A Broken Ankle (and Oliver Cromwell)
At the nine and one-half week mark
Your foot is still swollen
Your ankle looks like a loaf of rye bread baked
On a winter night and placed inside a blanket
As winds howl through cracks in the walls.
Or something meaty and coarse
Illiterate peasants tear between their teeth
Marching beneath a mercenary banner
Fighting a war for glory and power
Though not their own.
The instructions are:
Elevate, ice, and exercise,
Form the alphabet three times a day with your foot.

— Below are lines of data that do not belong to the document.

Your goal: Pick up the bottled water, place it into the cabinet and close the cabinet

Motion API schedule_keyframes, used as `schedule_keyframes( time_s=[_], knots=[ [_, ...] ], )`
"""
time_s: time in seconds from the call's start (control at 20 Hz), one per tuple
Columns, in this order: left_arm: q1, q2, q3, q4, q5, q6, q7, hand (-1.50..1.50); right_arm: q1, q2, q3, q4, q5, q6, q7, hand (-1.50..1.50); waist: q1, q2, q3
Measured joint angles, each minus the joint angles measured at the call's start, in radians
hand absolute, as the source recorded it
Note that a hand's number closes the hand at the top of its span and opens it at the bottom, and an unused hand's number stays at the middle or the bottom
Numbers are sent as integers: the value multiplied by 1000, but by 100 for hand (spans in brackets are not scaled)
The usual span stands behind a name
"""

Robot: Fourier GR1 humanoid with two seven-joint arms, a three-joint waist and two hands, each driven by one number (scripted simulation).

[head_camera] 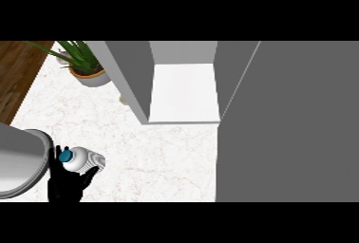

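Left hand holds the bottled water at the near left of the desk, cabinet open beyond.

Lowest in the head view, the black left hand [67,182] has fingers and thumb curled round the bottled water [82,160], a white bottle with a teal cap, over the white marble desk [154,156]. Farther back, the cabinet [184,90] stands open with its grey door [294,123] swung out at the right. A potted plant [88,66] sits at the far left.

one bottled water [80,160] sits at the near left, with one black hand [68,185] round it. one open cabinet [184,83] and one potted plant [88,69] stand far.
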Motion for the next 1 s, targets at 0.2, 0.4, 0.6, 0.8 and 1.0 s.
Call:
schedule_keyframes(
  time_s=[0.2, 0.4, 0.6, 0.8, 1.0],
  knots=[
    [-37, -2, 13, 52, 15, -40, -40, 150, -10, -4, -10, 2, -4, 0, 8, -150, 2, 0, 2],
    [-72, 10, 25, 73, 33, -48, -40, 150, 0, 4, -16, 4, -5, 7, -1, -150, 1, -1, 2],
    [-95, 0, 25, 97, 38, -58, -67, 150, -4, 8, -14, 2, -7, 6, 8, -150, 2, 0, 1],
    [-105, -2, 23, 78, 18, -12, -121, 150, -7, -1, -30, 4, -10, 8, 7, -150, 4, -1, 0],
    [-124, -12, -49, 37, -49, -12, -140, 150, -21, 5, -9, 9, -9, 5, 9, -150, 4, -1, 1]
  ],
)
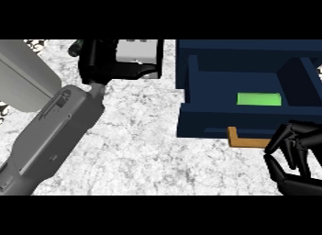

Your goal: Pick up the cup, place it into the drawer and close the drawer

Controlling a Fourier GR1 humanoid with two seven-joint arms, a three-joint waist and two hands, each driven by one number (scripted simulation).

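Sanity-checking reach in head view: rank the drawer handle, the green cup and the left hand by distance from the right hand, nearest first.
From the right hand, lower right:
1. Drawer handle, tan, just left of the fingers at the drawer front.
2. Green cup, inside the open blue drawer, above the hand.
3. Left hand, upper left, across the counter.

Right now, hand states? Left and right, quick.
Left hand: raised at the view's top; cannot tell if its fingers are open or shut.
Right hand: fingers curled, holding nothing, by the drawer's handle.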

Do not dangle your foot for hours above any battle scenes
Celebrated in embroidered tapestries
Warming cold castle walls.
For the last month you have worn an air cast
Made of plastic and plastic fabric
Following six weeks of plaster and then fibreglass
Monstrosities.
You march beneath the banner of a cane. This is next.
The electricity goes out. You push past a blond woman on a horse
Climbing the stairs. She’s dressed like a fish.
Or so it seems with glimmers of moonlight passing through cracks
In the roof.
You rescue two children.
This is not possible you are on crutches.
Oliver Cromwell’s army is marauding through the streets
Looking for Irish to enslave or decapitate.
You tear down a tapestry showing Puritans Arriving in America
And roll up the children.
You put a loaf of fresh bread between them
Dragging the tapestry to the corner of the Great Hall
Behind a counter with pastries, a cash register, and postcards.
You find your crutches.
Your air cast is light and removable
For a month and a half you wore what felt like anvils
And told yourself you weren’t going crazy.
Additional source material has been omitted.